Record 100 seconds of half speed unsigned 8 bit mono data, and issue a warning if the sampling rate can’t be set exactly as desired or some other unexpected thing happens:


rawrec -t 100 -s 22050 -f u8 -c 1 -v bar.raw

Play back the data just recorded, at a speed that will make us sound like maniacal chipmunks (the point here being that rawrec and rawplay deal in raw data, its up to the user to make it make sense):


rawplay -s 44100 -f u8 -c 1 -v bar.raw

Record some CD quality sound, then have the sox program pack it up as a .cdr file, ready for CD mastering with cdrecord or the like:


rawrec -t 100 | sox -t sw -r 44100 -c 2 - -t cdr foobar.cdr

Play back the .cdr file:


sox -t cdr foobar.cdr -t sw -r 44100 -c 2 - | rawplay -t 100

SEE ALSO

aumix(1), cdrecord(1), sox(1)

COPYRIGHT

rawrec/rawplay are Copyright (C) 2006 Britton Leo Kerin

This program is free software; you can redistribute it and/or modify it under the terms of the GNU General Public License as published by the Free Software Foundation; either version 2 of the License, or (at your option) any later version.

This program is distributed in the hope that it will be useful, but WITHOUT ANY WARRANTY; without even the implied warranty of MERCHANTABILITY or FITNESS FOR A PARTICULAR PURPOSE. See the GNU General Public License for more details.
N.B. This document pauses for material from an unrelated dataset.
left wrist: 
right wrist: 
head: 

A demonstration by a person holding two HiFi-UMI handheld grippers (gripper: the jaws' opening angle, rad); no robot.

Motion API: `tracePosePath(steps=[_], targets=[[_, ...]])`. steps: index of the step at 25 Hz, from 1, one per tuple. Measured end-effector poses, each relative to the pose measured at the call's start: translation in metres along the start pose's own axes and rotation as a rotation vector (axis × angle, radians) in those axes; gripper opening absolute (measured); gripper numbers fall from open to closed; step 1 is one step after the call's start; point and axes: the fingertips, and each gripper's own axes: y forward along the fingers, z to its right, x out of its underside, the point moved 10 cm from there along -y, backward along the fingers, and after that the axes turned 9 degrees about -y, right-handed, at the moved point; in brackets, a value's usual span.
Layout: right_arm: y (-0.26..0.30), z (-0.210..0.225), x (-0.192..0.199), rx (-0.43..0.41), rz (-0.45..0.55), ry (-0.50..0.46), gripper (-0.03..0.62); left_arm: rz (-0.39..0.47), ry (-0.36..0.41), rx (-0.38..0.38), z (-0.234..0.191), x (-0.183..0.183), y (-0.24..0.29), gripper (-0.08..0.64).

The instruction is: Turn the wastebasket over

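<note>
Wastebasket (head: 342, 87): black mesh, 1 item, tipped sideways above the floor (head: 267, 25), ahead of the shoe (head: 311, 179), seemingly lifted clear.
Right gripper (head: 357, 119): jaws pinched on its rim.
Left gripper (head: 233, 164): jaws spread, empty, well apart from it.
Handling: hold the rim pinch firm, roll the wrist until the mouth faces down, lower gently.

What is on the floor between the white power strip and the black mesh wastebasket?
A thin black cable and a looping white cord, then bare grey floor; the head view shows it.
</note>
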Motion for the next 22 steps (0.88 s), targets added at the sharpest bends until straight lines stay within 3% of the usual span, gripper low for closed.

You should have received a copy of the GNU General Public License along with this program; if not, write to the Free Software Foundation, Inc., 59 Temple Place - Suite 330, Boston, MA 02111-1307, USA.

BUGS

When playing, if the exact sample rate can’t be set as desired, the rate may get adjusted up, possibly causing there to suddenly not be enough data in the data file to play for the length of time and with the jump requested, even if the math on the command line is correct. This is not really a bug so much as an unfortunate consequence of sound card inconsistency. The use of -v can help explain this behavior.

The situation where the standard output of rawrec gets connected to the standard input of some really slow process has not been investigated properly.